=Paper=
{{Paper
|id=Vol-3018/Paper_6
|storemode=property
|title=Classifier of Liver Diseases According to Textural Statistics of Ultrasound Investigation and Convolutional Neural Network
|pdfUrl=https://ceur-ws.org/Vol-3018/Paper_6.pdf
|volume=Vol-3018
|authors=Іllya Yankovy,Oleh Ilarionov,Hanna Krasovska,Iryna Domanetska
|dblpUrl=https://dblp.org/rec/conf/intsol/YankovyIKD21
}}
==Classifier of Liver Diseases According to Textural Statistics of Ultrasound Investigation and Convolutional Neural Network==
https://ceur-ws.org/Vol-3018/Paper_6.pdf
Classifier of Liver Diseases According to Textural Statistics of
Ultrasound Investigation and Convolutional Neural Network
Іllya Yankovy, Oleh Ilarionov, Hanna Krasovska and Iryna Domanetska
Taras Shevchenko National University of Kyiv, 24 Bogdana Gavrylishina Str,04116, Kyiv, Ukraine
Abstract
Liver disease is a significant threat to human life and requires accurate and rapid
diagnosis. Traditional methods either carry additional health risks (biopsy) or are not accurate
and fast enough (manual analysis of ultrasound diagnostics). This paper proposes a classifier
of liver diseases based on ultrasound images. The uniqueness of this approach to solving the
problem of disease classification is a combination of classical methods of texture analysis,
radiomics and modern convolutional neural networks. The resulting architecture demonstrates
higher indicative accuracy compared to radio-based models that do not use convolutional
neural networks both in the classification among all types of diseases (growth from 77% to
87%) and in the classification in the approach "one against all" or the norm / disease (increase
from 85% to 92%).
Keywords 1
medical image processing, classification, texture analysis, radiomics, convolutional neural
networks, sonography, liver diseases.
1. Introduction
The liver is a multifunctional and vital human organ. Any damage to this organ is life-threatening
and should be diagnosed as early as possible to begin treatment in time and avoid serious
complications. At the same time, liver diseases affect about 30% of the world's population. More than
1.3 million people died from viral hepatitis in 2015 alone, according to the World Health
Organization. World mortality from liver disease is on a par with that of tuberculosis, human
immunodeficiency virus or malaria. [1] Timely and accurate diagnosis of liver disease is important
because it can prevent such deadly complications as cirrhosis or liver cancer.
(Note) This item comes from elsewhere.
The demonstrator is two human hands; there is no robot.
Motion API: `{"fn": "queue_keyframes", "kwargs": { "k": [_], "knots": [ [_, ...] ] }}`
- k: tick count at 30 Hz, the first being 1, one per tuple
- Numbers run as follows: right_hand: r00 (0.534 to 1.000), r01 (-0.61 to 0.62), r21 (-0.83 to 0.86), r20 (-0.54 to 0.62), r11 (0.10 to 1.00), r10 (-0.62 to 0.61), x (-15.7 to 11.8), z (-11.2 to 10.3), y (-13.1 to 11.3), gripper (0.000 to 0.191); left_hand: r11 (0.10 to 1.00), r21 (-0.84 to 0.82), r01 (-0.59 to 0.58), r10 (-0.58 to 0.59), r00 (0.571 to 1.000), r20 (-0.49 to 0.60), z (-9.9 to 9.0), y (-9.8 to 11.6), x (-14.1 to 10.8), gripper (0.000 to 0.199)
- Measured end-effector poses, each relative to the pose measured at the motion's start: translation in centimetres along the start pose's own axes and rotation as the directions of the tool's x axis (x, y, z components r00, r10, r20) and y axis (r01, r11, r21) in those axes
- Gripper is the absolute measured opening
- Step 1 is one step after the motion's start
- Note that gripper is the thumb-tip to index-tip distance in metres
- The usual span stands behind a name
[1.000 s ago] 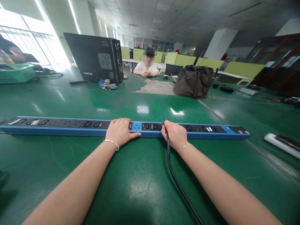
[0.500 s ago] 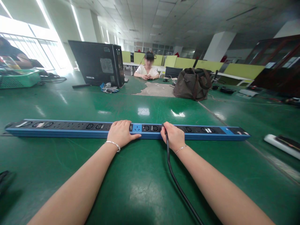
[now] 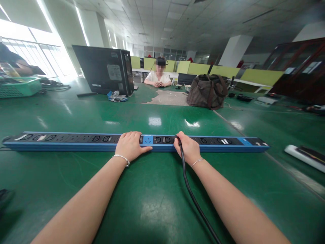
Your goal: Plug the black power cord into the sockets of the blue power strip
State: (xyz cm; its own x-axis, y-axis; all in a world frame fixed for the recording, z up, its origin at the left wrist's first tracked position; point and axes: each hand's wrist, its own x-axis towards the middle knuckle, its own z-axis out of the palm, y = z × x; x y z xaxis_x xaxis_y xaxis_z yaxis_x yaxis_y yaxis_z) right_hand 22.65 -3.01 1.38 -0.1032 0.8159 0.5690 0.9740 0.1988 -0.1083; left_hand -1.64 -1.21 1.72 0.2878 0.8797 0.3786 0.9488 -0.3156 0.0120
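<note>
A long blue and black power strip point(image 3: 83, 146) lies across the green table, with rows of sockets along its top. My left hand point(image 3: 129, 145) is wrapped over the strip left of its middle, fingers on the far edge and thumb along the near side. A blue socket point(image 3: 148, 139) shows just right of that hand. Farther right, my right hand point(image 3: 187, 146) is closed around the plug end of a black power cord point(image 3: 189, 189), at the strip's top face. Whether the plug sits in a socket is hidden by the fingers. The cord runs down toward the bottom edge.
At the back stand a black computer case point(image 3: 101, 69), gloves point(image 3: 117, 97) and a brown bag point(image 3: 207, 91). A green basket point(image 3: 20, 87) is at far left. A white bar-shaped object point(image 3: 304, 157) lies at right. Another person point(image 3: 157, 78) sits across the table.
Both hands keep their places on the strip and plug. The whole view has shifted slightly, and the cord bows a little farther right near the hand.
</note>
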Motion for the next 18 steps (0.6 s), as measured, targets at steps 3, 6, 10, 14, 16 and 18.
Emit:
{"fn": "queue_keyframes", "kwargs": {
  "k": [3, 6, 10, 14, 16, 18],
  "knots": [
    [0.999, -0.045, 0.008, -0.014, 0.999, 0.045, 0.0, 0.2, 0.0, 0.019, 1.0, -0.008, -0.003, 0.003, 1.0, 0.004, 0.0, 0.0, 0.0, 0.071],
    [0.998, -0.039, 0.019, -0.048, 0.999, 0.04, -0.1, 0.6, 0.3, 0.021, 1.0, -0.01, -0.009, 0.009, 1.0, 0.001, 0.0, 0.0, 0.0, 0.071],
    [0.99, 0.056, 0.11, -0.137, 0.992, -0.04, -0.2, 1.1, 0.8, 0.023, 1.0, -0.004, -0.001, 0.001, 1.0, 0.007, 0.0, 0.0, 0.1, 0.07],
    [0.961, 0.141, 0.218, -0.265, 0.966, -0.081, -0.2, 1.4, 1.0, 0.024, 1.0, -0.013, 0.001, -0.001, 1.0, 0.011, 0.0, 0.0, 0.1, 0.07],
    [0.949, 0.166, 0.236, -0.303, 0.957, -0.09, -0.2, 1.6, 1.0, 0.024, 1.0, -0.009, 0.0, 0.0, 1.0, 0.005, 0.0, 0.0, 0.1, 0.07],
    [0.938, 0.186, 0.233, -0.33, 0.954, -0.102, -0.2, 1.8, 1.0, 0.023, 1.0, 0.0, -0.004, 0.004, 1.0, -0.002, 0.1, 0.0, 0.1, 0.071]
  ]
}}
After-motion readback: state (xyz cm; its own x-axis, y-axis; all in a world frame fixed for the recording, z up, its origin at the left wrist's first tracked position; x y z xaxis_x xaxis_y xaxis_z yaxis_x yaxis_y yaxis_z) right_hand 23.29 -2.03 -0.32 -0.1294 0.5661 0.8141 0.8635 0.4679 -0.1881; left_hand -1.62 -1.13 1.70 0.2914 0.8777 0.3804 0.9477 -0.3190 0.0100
Diagnosing the patient's condition requires the doctor to quickly make a clinical decision based on
known initial information. In medicine, these are usually the external manifestations of the disease and
the results of tests. The speed and accuracy of decision-making depends on the competence of the
doctor, his / her clinical experience, and the ability to analyze large data sets on the characteristics of
the disease in a particular patient. One of the sources of such data is medical visualizations of the human
body with the help of special devices and further diagnosis by a doctor. However, this approach has
significant shortcomings associated with the human factor and therefore in recent decades there has
been a field of science that deals with the quantitative analysis of medical images using intelligent
systems.
In the field of image diagnostics, there is an important, but still unsolved problem of classifying
diseases related to the liver on the basis of ultrasound diagnosis of the liver. Improper diagnosis can
delay treatment and thus increase the likelihood of death for the patient. The relevance of this topic lies
in the need for safe (without surgery), accurate and rapid diagnosis of ultrasound medical images of the
liver using existing technologies of artificial intelligence and applied statistics.
II International Scientific Symposium «Intelligent Solutions» IntSol-2021, September 28–30, 2021, Kyiv-Uzhhorod, Ukraine
EMAIL: annavkrasovska@gmail.com (H.Krasovska); oilarionov@gmail.com (O.Ilarionov); irinadomanetskaya@gmail.com (I.Domanetska)
ORCID: 0000-0003-1986-6130 (H. Krasovska); 0000-0002-7435-3533 (O. Ilarionov); 0000-0002-8629-9933 (I.Domanetska)
©️ 2021 Copyright for this paper by its authors.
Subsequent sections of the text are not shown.